The Legal Aid Society and housing advocates throughout New York are calling on Gov. Andrew Cuomo to extend the toll of the statute of limitations on executive orders pausing default judgments against struggling New Yorkers who have been sued for failure to pay rent during the coronavirus pandemic. The order – first issued in March and renewed monthly since – is set to expire on Nov. 4, with no indication from Gov. Cuomo that he intends to renew it, according to Law 360.

Housing advocates are warning that the courts have not done enough to alert tenants about the potential for defaulting their cases after the expiration of the order, pointing specifically to the need to respond to nonpayment petitions within 10 days in order to avoid defaulting in court.
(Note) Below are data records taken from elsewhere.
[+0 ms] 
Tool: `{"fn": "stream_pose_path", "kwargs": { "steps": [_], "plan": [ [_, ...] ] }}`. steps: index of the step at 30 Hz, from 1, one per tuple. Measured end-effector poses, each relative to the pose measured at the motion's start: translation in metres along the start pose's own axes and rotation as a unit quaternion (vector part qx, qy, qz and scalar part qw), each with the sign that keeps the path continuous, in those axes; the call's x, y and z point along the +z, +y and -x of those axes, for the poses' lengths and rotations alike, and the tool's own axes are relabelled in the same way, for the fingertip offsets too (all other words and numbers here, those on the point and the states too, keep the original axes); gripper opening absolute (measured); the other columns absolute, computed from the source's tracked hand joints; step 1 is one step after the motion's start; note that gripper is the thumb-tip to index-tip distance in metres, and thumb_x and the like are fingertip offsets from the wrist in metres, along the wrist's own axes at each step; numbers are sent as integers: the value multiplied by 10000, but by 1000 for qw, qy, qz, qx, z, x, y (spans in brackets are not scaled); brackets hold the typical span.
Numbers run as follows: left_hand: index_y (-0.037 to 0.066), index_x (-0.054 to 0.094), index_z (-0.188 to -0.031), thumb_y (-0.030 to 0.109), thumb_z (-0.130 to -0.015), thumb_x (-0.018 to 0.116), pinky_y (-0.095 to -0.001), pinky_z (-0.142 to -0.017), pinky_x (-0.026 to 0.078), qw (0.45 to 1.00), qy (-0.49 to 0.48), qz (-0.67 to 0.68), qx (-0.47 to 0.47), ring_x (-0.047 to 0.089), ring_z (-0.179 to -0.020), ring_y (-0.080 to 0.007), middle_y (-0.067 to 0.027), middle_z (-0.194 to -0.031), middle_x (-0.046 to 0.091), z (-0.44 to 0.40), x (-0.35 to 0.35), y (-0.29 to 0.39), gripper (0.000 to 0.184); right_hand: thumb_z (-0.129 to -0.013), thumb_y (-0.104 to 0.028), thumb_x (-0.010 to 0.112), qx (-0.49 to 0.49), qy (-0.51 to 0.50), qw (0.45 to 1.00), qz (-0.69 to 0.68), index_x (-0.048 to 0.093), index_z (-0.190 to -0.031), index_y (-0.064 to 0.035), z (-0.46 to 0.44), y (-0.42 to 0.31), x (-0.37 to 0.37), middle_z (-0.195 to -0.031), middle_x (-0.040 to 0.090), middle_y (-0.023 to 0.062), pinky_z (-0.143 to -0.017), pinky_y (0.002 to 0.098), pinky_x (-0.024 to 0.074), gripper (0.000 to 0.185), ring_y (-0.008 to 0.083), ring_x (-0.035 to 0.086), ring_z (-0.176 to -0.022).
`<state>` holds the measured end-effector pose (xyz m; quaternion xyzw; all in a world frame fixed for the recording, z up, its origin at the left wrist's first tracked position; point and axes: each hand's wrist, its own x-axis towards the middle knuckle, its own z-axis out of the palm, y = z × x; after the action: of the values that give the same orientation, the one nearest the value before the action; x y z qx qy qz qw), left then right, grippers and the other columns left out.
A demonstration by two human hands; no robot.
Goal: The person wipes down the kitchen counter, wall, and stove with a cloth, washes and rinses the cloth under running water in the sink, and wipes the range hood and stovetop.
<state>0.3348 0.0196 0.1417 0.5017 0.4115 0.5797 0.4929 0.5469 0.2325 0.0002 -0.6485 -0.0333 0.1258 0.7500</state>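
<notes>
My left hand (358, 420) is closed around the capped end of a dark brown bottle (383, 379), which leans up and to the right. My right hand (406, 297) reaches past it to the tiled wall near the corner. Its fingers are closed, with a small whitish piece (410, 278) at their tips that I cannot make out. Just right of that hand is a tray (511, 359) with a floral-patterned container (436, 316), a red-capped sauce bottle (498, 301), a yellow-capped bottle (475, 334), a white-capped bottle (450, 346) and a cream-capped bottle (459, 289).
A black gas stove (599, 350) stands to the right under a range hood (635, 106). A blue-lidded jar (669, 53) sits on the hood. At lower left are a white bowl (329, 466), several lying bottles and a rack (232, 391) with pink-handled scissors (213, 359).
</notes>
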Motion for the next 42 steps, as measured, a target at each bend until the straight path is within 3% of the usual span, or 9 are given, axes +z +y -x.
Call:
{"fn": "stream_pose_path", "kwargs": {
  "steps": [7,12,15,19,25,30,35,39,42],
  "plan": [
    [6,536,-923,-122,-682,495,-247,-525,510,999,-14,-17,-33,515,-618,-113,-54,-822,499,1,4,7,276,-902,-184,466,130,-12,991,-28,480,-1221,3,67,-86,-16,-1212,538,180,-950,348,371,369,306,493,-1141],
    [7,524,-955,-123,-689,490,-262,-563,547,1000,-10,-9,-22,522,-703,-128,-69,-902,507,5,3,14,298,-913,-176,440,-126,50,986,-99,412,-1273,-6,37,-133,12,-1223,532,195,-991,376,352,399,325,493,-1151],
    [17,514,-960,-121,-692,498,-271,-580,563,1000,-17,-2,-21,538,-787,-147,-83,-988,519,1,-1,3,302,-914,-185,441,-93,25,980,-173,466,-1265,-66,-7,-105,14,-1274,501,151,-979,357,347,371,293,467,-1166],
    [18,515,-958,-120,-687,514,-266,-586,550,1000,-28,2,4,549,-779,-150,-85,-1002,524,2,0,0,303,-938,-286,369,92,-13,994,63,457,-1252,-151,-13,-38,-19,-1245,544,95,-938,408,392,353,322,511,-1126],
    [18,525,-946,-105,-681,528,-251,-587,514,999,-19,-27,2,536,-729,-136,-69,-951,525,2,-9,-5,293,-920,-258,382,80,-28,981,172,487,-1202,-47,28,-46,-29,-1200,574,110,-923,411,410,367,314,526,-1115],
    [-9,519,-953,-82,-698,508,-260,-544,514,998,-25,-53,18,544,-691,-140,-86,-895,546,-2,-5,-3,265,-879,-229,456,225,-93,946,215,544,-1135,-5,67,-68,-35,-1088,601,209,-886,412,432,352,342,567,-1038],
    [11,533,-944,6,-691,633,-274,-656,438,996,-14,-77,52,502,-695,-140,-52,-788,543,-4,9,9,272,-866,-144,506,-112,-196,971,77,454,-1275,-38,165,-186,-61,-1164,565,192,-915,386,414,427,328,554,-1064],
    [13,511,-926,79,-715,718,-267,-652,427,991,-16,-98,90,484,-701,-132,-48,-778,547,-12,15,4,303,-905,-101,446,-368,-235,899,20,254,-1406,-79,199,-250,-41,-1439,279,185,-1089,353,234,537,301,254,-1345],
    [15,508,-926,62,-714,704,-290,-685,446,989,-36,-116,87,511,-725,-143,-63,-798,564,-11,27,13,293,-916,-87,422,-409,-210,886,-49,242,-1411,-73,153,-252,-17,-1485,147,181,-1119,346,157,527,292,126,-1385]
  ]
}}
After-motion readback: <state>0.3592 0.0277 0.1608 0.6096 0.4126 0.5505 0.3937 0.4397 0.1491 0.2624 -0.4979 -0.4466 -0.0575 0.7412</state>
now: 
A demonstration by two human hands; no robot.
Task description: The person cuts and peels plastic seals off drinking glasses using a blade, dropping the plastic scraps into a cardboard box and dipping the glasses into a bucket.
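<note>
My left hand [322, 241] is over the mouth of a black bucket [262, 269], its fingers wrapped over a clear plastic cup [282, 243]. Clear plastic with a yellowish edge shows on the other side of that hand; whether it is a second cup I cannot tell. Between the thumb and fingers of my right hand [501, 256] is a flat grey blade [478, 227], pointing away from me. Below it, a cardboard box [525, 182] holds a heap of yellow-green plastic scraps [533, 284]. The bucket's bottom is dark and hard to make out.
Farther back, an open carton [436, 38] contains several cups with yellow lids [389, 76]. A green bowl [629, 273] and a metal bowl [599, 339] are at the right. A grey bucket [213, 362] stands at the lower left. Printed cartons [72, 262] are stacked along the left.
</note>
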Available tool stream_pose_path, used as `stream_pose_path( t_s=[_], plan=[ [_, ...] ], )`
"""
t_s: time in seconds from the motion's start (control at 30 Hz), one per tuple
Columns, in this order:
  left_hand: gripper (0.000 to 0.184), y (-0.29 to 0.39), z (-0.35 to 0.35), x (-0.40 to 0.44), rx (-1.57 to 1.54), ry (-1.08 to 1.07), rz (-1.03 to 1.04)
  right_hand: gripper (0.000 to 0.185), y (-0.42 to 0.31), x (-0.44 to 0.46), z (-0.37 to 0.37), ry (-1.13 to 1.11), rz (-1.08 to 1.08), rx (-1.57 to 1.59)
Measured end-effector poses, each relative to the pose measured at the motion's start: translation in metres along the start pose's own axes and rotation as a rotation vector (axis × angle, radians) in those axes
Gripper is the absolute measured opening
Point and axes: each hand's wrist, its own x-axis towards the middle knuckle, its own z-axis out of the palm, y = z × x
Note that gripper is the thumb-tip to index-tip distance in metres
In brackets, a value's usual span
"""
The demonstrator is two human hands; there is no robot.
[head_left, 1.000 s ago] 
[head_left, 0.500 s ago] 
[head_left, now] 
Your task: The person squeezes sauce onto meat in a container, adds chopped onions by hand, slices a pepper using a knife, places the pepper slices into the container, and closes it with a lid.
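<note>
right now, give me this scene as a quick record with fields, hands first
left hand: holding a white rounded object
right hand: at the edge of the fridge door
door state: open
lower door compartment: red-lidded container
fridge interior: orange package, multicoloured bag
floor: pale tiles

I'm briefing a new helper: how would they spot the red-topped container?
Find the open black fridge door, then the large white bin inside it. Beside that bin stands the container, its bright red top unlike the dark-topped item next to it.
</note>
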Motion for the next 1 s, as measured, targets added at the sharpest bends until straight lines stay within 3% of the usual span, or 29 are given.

Legal Aid attorneys say that as many as 14,800 New York City heads of households may soon be put at risk of losing their cases by default due to the confusion, and urged the city to reach out and alert vulnerable renters. For months, the courts have advised tenants to hold off answering until further notice from the courts. After changing the policy, the courts have failed to notify tenants of the risk of losing their case from defaults. OCA’s spokesperson Lucien Chalfen indicated that cases where the tenant failed to answer may move on a faster track than the pre COVID 19 cases.

“We’ve been talking to tenants who have called the courts and been told by the courts that they don’t need to answer right now,” said Ellen Davidson, a staff attorney with the Legal Aid Society. “I think Cuomo should continue the toll of the statute of limitations and the courts should come up with a plan to contact the people they told not to answer.”